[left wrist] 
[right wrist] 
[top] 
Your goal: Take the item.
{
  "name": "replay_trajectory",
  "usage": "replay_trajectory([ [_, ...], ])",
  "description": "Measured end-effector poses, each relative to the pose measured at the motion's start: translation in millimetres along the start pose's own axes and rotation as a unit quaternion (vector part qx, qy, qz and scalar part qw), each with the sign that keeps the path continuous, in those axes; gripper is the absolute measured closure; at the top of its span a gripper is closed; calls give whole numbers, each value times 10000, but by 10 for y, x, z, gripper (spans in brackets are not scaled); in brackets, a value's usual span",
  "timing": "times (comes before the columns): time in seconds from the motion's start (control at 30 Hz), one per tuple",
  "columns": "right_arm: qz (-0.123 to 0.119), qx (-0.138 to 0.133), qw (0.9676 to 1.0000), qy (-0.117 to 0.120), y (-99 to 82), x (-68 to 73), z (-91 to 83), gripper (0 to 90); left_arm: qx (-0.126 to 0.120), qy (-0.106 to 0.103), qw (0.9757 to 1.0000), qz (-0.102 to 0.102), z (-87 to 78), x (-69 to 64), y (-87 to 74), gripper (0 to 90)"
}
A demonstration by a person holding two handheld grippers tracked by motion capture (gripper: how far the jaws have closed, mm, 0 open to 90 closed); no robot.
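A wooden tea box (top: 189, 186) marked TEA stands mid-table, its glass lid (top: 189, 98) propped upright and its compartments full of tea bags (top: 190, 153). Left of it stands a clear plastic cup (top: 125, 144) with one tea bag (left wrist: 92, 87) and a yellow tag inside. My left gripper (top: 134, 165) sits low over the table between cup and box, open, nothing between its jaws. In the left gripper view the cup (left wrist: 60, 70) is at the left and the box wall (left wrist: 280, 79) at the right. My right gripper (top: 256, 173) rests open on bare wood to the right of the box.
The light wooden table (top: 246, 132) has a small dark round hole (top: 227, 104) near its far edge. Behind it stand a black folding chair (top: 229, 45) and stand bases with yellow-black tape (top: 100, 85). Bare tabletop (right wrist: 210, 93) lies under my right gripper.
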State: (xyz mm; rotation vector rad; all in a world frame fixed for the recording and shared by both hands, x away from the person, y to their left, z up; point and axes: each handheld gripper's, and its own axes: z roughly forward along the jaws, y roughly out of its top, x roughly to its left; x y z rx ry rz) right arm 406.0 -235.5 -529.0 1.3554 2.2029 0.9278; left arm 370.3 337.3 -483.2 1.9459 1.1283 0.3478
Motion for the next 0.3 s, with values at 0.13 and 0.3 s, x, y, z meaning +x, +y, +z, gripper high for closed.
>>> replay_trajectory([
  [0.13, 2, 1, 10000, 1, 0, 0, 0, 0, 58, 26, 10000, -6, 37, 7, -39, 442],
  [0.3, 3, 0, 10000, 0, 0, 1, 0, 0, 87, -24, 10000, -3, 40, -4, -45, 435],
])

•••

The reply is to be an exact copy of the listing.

Answer space:
[left wrist] 
[right wrist] 
[top] 
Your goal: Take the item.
{
  "name": "replay_trajectory",
  "usage": "replay_trajectory([ [_, ...], ])",
  "description": "Measured end-effector poses, each relative to the pose measured at the motion's start: translation in millimetres along the start pose's own axes and rotation as a unit quaternion (vector part qx, qy, qz and scalar part qw), each with the sign that keeps the path continuous, in those axes; gripper is the absolute measured closure; at the top of its span a gripper is closed; calls give whole numbers, each value times 10000, but by 10 for y, x, z, gripper (spans in brackets are not scaled); in brackets, a value's usual span",
  "timing": "times (comes before the columns): time in seconds from the motion's start (control at 30 Hz), one per tuple",
  "columns": "right_arm: qz (-0.123 to 0.119), qx (-0.138 to 0.133), qw (0.9676 to 1.0000), qy (-0.117 to 0.120), y (-99 to 82), x (-68 to 73), z (-91 to 83), gripper (0 to 90); left_arm: qx (-0.126 to 0.120), qy (-0.106 to 0.103), qw (0.9757 to 1.0000), qz (-0.102 to 0.102), z (-87 to 78), x (-69 to 64), y (-87 to 74), gripper (0 to 90)"
}
A demonstration by a person holding two handheld grippers tracked by motion capture (gripper: how far the jaws have closed, mm, 0 open to 90 closed); no robot.
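A wooden tea box (top: 189, 186) marked TEA stands mid-table, its glass lid (top: 189, 98) propped upright and its compartments full of tea bags (top: 190, 153). Left of it stands a clear plastic cup (top: 125, 144) with one tea bag (left wrist: 92, 87) and a yellow tag inside. My left gripper (top: 134, 165) sits low over the table between cup and box, open, nothing between its jaws. In the left gripper view the cup (left wrist: 60, 70) is at the left and the box wall (left wrist: 280, 79) at the right. My right gripper (top: 256, 173) rests open on bare wood to the right of the box.
The light wooden table (top: 246, 132) has a small dark round hole (top: 227, 104) near its far edge. Behind it stand a black folding chair (top: 229, 45) and stand bases with yellow-black tape (top: 100, 85). Bare tabletop (right wrist: 210, 93) lies under my right gripper.
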State: (xyz mm; rotation vector rad; all in a world frame fixed for the recording and shared by both hands, x away from the person, y to their left, z up; point and axes: each handheld gripper's, and its own axes: z roughly forward along the jaws, y roughly out of its top, x roughly to its left; x y z rx ry rz) right arm 406.0 -235.5 -529.0 1.3554 2.2029 0.9278; left arm 370.3 337.3 -483.2 1.9459 1.1283 0.3478
Motion for the next 0.3 s, with values at 0.13 and 0.3 s, x, y, z meaning +x, +y, +z, gripper high for closed.
>>> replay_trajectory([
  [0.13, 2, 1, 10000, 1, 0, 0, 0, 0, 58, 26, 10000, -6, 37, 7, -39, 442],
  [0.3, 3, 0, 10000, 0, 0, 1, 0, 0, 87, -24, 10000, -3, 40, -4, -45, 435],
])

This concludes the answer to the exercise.